DETAILED DESCRIPTION OF THE INVENTION

[0001]

The present invention relates to a method for manufacturing a semiconductor device, and more particularly, to a method for manufacturing a semiconductor device including an oxidation step.

[0002]

2. Description of the Related Art In an ultra-fine CMOS device used for a logic element, the degree of reduction in power supply voltage is slower than progress in miniaturization of the element. For this reason, as the miniaturization proceeds, for example, hot electrons are more likely to be generated at the drain end of the MOS transistor, and the generated hot electrons are injected into the gate oxide film.

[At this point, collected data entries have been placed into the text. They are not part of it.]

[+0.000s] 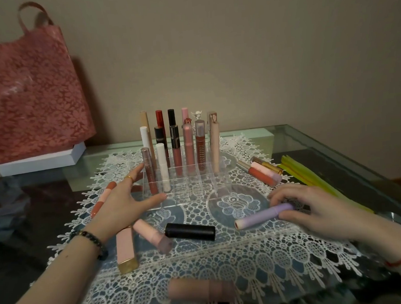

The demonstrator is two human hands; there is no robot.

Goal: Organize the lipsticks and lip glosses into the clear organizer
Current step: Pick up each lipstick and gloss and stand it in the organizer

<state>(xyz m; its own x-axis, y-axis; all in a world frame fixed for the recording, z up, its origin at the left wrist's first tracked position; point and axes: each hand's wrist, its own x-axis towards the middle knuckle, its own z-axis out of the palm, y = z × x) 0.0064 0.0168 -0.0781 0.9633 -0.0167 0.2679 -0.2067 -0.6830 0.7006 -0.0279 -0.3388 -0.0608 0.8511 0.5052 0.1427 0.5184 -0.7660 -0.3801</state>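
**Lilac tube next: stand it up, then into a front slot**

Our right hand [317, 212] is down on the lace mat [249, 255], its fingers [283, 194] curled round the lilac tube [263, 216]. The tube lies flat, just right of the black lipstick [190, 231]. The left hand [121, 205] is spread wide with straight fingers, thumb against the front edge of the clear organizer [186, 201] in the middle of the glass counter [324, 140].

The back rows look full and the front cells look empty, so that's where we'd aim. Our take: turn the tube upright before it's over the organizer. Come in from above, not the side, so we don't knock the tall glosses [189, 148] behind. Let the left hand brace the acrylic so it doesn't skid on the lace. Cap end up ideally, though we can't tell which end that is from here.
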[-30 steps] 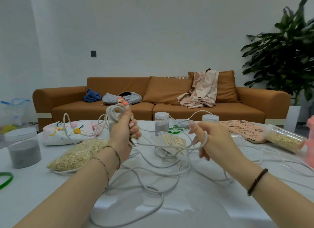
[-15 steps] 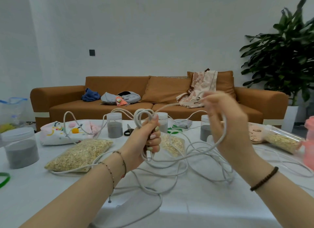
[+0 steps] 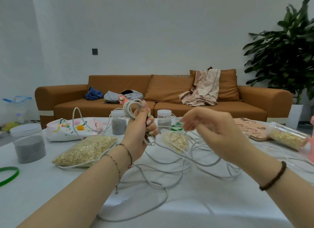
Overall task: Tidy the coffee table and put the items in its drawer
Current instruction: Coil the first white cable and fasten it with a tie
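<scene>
White-clothed surface (image 3: 186,204), orange sofa (image 3: 169,91) behind. Left hand (image 3: 141,125) raised over surface middle, fist gripping coiled white cable (image 3: 130,108), plug end poking out below fingers. Right hand (image 3: 214,132) beside it, blurred, fingers loosely bent; cannot tell if holding strand. Remaining cable loops sprawl across surface middle, oat bag (image 3: 85,150) leftward, notebook (image 3: 251,129) near right edge

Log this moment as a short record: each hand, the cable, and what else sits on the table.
Left hand: grips a coil of white cable, connector poking out below the fingers
Right hand: raised, a strand at its fingertips; blur hides any pinch
Cable remainder: loose tangle on the table
Also on table: large oat bag, small oat bag, grey-filled jar, pouch, notebook
</scene>
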Motion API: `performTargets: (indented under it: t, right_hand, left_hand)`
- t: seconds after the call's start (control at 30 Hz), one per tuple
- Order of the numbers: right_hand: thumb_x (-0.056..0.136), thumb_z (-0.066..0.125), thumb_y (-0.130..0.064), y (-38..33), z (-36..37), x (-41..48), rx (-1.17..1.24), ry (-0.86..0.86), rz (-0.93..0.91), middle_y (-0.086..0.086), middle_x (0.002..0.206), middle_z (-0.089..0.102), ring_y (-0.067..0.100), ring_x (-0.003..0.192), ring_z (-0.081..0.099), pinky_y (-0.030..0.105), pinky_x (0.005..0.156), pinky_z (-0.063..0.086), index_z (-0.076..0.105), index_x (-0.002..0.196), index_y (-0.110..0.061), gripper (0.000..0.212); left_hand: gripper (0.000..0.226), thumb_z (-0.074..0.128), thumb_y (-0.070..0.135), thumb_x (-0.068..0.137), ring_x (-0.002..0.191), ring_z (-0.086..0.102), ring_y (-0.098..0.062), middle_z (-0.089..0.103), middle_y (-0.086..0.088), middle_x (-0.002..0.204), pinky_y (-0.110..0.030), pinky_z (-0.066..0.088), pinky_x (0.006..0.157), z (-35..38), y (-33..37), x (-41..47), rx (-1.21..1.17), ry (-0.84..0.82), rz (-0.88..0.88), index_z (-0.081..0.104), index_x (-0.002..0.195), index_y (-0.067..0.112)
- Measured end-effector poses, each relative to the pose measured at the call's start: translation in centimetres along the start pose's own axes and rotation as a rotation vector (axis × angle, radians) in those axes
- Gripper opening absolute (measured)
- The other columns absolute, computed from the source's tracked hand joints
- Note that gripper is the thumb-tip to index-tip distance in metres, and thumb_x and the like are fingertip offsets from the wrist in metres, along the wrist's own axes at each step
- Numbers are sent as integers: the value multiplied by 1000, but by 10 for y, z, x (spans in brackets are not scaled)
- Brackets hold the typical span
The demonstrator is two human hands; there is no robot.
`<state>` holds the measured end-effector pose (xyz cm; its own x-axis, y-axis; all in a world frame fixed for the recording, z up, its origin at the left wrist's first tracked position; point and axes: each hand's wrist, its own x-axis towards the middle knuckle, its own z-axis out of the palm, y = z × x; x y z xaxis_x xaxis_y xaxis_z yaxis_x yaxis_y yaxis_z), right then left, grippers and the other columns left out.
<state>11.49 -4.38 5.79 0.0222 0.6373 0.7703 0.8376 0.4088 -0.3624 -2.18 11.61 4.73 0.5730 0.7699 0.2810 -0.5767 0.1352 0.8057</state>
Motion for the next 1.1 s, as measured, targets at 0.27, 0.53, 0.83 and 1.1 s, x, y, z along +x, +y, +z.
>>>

When the gate oxide film is degraded by hot electrons, electrons are easily trapped in the gate oxide film, so that there is a problem that the drain power supply decreases and the threshold voltage fluctuates. Such deterioration of the gate oxide film occurs because the bond between silicon and hydrogen (Si-H) and the bond between silicon and a hydroxyl group (Si-OH) in the gate oxide film are cut by hot electrons, and the electron capture level is reduced. This is because dangling bonds (unbonded hands) are generated.

Therefore, in order to reduce the number of electron capture levels, it is sufficient to make it difficult to break the bond between Si and other atoms.
As such a method, a dangling bond of silicon in a gate oxide film is formed by deuterium (D) or a deuterium group by performing sintering treatment with deuterium (hereinafter, also referred to as D) having twice the mass of hydrogen. (OD) to change to Si-D bond or Si-OD bond to extend the lifetime of hot carriers so that they pass through the gate oxide film.

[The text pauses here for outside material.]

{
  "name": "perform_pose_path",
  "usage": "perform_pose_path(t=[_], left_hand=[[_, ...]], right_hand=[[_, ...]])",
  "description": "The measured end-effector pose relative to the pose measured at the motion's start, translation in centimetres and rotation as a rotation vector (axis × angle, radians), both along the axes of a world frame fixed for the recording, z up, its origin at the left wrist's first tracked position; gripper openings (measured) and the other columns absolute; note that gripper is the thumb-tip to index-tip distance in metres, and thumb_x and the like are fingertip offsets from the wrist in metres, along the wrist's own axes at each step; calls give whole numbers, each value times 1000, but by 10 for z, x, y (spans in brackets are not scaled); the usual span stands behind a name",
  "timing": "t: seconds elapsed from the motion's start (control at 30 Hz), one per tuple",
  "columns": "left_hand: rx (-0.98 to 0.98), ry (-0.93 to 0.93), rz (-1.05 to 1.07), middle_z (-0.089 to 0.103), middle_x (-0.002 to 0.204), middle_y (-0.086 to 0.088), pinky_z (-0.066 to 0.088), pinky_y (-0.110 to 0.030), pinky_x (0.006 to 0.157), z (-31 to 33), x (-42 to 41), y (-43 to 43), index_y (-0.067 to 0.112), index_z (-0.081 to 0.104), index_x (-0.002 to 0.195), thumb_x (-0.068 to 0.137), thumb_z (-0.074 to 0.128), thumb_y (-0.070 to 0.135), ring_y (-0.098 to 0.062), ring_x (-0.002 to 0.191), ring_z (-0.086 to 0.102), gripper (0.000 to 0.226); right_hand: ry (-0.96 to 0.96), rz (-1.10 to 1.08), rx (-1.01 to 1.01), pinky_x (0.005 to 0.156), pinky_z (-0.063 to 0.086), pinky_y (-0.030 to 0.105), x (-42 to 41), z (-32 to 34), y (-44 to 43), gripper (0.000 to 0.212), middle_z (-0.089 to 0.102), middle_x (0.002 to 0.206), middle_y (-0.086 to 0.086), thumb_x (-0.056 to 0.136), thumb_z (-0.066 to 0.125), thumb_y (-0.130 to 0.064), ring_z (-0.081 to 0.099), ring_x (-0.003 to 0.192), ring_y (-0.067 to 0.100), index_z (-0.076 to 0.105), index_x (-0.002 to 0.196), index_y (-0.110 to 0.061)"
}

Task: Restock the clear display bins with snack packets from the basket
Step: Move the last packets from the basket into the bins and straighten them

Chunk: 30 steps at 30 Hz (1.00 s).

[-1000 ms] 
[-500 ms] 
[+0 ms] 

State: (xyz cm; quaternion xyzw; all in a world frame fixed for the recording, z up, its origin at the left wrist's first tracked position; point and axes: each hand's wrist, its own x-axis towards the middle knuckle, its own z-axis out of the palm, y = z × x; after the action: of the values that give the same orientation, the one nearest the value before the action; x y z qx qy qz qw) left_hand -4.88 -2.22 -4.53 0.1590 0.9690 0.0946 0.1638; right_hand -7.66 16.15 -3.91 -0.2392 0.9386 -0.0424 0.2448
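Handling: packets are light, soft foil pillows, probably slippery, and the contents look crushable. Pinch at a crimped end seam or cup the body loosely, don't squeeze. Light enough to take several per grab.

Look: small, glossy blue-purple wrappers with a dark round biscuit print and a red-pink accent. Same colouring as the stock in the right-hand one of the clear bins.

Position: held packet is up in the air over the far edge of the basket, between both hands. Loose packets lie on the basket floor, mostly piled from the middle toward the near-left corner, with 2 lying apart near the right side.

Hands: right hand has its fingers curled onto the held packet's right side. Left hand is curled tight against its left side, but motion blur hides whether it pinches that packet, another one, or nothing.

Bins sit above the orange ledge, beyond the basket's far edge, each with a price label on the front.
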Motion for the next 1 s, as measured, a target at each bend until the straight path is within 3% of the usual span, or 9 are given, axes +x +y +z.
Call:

[0005] Such a method is described in JW Lyding, et a.
l., "Reduction of hot carrier degradation in metal
oxide semiconductor transistors by deutriumu proc
essing ", Appl. Phys. Lett. 68, 2526 (1996).

[0006]

However, since such a sintering process is performed in the final step after the patterning of the MOS transistor, each sintering process, such as oxidation, chemical vapor deposition (CVD), etching, etc., performed before the sintering process is performed. In the process, dangling bonds in the gate oxide film are buried by bonds with hydrogen (H) atoms and bonds with hydroxyl groups (OH),
It was insufficient for hot carrier measures.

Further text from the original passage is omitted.